I would like to be able to make a Python dictionary with strings as keys and sets of strings as the values. E.g.: { "crackers" : ["crunchy", "salty"] } It must be a set, not a list.
However, when I try the following:
  word_dict = dict()
  word_dict["foo"] = set()
  word_dict["foo"] = word_dict["foo"].add("baz")                                    
  word_dict["foo"] = word_dict["foo"].add("bang")
I get:
Traceback (most recent call last):
  File "process_input.py", line 56, in <module>
    test()
  File "process_input.py", line 51, in test
    word_dict["foo"] = word_dict["foo"].add("bang")
AttributeError: 'NoneType' object has no attribute 'add'
If I do this:
  word_dict = dict()
  myset = set()
  myset.add("bar")
  word_dict["foo"] = myset
  myset.add("bang")
  word_dict["foo"] = myset
  for key, value in word_dict:                                                       
      print key,                                                                
      print value
I get:
Traceback (most recent call last):
  File "process_input.py", line 61, in <module>
    test()
  File "process_input.py", line 58, in test
    for key, value in word_dict:
ValueError: too many values to unpack
Any tips on how to coerce Python into doing what I'd like? I'm an intermediate Python user (or so I thought, until I ran into this problem.)
We can also use the map() function to convert a list of strings to a list of numbers representing the length of each string element i.e. It iterates over the list of string and apply len() function on each string element. Then stores the length returned by len() in a new sequence for every element.
We can use the Python built-in function map() to apply a function to each item in an iterable (like a list or dictionary) and return a new iterator for retrieving the results. map() returns a map object (an iterator), which we can use in other parts of our program.
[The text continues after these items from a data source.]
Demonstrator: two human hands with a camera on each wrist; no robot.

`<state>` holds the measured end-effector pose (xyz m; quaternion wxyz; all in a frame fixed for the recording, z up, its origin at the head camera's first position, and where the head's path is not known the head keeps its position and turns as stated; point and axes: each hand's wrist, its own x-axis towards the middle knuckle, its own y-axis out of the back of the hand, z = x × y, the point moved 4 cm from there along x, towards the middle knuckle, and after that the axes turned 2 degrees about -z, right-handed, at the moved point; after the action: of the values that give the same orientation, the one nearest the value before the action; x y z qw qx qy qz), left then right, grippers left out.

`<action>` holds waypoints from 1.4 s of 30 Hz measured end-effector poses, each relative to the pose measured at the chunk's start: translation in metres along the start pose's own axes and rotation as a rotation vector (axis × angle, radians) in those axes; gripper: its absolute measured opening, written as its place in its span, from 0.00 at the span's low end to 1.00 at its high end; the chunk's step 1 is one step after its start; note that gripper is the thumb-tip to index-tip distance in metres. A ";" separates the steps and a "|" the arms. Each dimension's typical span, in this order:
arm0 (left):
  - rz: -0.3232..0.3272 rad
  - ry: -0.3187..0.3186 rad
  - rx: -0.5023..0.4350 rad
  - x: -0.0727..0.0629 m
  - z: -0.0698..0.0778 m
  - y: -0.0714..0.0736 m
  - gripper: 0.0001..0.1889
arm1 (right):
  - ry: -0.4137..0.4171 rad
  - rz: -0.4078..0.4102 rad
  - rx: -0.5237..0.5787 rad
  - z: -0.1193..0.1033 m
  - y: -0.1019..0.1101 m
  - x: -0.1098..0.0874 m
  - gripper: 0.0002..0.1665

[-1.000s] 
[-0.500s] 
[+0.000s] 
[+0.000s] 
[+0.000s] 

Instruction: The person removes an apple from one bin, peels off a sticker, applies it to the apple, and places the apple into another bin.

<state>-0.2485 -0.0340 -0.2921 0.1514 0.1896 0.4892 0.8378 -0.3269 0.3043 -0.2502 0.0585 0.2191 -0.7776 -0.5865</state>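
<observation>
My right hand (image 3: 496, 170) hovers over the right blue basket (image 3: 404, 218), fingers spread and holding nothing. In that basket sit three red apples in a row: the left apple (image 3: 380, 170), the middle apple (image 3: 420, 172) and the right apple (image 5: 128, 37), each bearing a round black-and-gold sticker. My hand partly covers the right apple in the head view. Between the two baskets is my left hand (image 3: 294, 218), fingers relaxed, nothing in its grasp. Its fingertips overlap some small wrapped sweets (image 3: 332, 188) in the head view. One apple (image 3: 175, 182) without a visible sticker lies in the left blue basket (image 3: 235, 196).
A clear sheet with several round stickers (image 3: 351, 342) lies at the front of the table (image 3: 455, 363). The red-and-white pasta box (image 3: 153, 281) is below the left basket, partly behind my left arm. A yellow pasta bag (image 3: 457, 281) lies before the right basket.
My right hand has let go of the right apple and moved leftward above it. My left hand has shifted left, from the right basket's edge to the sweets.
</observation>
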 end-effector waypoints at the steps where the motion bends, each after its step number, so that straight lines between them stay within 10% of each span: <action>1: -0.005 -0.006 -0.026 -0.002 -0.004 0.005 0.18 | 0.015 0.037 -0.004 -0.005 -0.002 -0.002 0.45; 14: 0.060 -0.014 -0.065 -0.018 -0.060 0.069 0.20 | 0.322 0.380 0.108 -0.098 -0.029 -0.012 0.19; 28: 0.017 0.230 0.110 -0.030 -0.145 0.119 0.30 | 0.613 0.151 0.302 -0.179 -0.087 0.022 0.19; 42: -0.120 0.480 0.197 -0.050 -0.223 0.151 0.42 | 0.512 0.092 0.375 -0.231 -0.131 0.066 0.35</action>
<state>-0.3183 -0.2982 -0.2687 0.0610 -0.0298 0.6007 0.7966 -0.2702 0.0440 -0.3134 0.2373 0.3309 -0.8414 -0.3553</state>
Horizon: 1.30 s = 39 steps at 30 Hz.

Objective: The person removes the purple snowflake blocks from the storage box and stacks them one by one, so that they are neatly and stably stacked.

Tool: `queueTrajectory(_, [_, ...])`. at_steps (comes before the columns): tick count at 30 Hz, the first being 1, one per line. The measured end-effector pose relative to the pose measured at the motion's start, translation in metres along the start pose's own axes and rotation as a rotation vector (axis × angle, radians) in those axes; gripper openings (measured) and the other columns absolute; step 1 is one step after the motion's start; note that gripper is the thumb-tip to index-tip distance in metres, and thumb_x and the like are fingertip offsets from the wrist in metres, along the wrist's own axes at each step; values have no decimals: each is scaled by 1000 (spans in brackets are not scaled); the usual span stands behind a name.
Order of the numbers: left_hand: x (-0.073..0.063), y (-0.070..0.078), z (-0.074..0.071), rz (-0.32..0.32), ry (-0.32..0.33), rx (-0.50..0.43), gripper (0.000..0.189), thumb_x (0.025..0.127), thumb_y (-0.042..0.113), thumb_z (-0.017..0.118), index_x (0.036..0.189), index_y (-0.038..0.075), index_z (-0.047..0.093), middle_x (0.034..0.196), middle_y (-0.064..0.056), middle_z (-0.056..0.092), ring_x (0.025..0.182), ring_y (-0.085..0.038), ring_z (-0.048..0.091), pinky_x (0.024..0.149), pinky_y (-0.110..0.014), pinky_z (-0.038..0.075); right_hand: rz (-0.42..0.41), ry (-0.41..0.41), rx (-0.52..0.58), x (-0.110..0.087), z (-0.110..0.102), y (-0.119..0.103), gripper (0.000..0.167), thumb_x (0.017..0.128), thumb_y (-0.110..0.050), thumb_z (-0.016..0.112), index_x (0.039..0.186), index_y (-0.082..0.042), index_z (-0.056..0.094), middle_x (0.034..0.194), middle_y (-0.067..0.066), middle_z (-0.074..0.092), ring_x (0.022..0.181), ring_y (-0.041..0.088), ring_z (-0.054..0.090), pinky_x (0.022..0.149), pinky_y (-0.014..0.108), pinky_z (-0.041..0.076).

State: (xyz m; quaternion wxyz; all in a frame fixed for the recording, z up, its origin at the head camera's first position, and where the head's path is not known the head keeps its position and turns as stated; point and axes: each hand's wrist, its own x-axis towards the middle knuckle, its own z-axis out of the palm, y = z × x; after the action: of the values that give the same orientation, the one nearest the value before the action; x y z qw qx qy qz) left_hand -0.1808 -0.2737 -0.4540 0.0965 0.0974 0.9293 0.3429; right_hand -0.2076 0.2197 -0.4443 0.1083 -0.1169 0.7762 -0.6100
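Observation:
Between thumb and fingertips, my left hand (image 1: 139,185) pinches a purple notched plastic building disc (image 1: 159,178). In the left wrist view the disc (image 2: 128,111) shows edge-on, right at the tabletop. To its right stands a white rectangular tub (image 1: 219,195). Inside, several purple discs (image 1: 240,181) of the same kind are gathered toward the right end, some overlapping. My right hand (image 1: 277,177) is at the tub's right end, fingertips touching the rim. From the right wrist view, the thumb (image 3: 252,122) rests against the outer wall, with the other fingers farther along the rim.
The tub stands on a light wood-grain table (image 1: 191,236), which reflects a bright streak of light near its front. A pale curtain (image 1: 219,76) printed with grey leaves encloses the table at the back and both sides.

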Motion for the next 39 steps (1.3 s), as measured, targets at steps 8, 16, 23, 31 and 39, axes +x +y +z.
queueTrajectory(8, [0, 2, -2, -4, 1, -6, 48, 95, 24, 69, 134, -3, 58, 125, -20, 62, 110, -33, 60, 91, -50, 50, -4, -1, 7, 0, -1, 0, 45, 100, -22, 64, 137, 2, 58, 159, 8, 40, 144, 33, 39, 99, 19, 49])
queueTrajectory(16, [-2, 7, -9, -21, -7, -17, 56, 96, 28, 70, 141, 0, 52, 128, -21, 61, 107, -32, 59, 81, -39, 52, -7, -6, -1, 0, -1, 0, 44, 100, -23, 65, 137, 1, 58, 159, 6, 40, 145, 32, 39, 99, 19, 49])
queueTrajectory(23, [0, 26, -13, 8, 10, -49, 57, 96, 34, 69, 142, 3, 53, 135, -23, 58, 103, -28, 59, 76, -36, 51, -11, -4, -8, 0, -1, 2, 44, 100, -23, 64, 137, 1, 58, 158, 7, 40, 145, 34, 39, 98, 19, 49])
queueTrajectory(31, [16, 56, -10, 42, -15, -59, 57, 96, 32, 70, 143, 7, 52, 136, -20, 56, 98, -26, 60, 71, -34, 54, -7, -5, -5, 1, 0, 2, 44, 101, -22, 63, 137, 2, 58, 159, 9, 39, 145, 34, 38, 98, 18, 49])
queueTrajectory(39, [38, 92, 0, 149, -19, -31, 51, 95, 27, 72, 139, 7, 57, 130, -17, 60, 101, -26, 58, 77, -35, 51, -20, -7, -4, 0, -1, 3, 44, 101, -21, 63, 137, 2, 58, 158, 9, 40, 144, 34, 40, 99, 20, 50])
The Python list stores a collection of objects in an ordered sequence. In contrast, the dictionary stores objects in an unordered collection. However, dictionaries allow a program to access any member of the collection using a key – which can be a human-readable string.
To convert a Python string to a dictionary, use the json. loads() function. The json. loads() is a built-in Python function that converts a valid string to a dict.
set.add() does not return a new set, it modifies the set it is called on. Use it this way:
word_dict = dict()
word_dict["foo"] = set()
word_dict["foo"].add("baz")                                    
word_dict["foo"].add("bang")
Also, if you use a for loop to iterate over a dict, you are iterating over the keys:
for key in word_dict:
   print key, word_dict[key]
Alternatively you could iterate over word_dict.items() or word_dict.iteritems():
for key, value in word_dict.items():
   print key, value
                        from collections import defaultdict
word_dict = defaultdict(set)
word_dict['banana'].add('yellow')
word_dict['banana'].add('brown')
word_dict['apple'].add('red')
word_dict['apple'].add('green')
for key,values in word_dict.iteritems():
    print "%s: %s" % (key, values)
                        If you love us? You can donate to us via Paypal or buy me a coffee so we can maintain and grow! Thank you!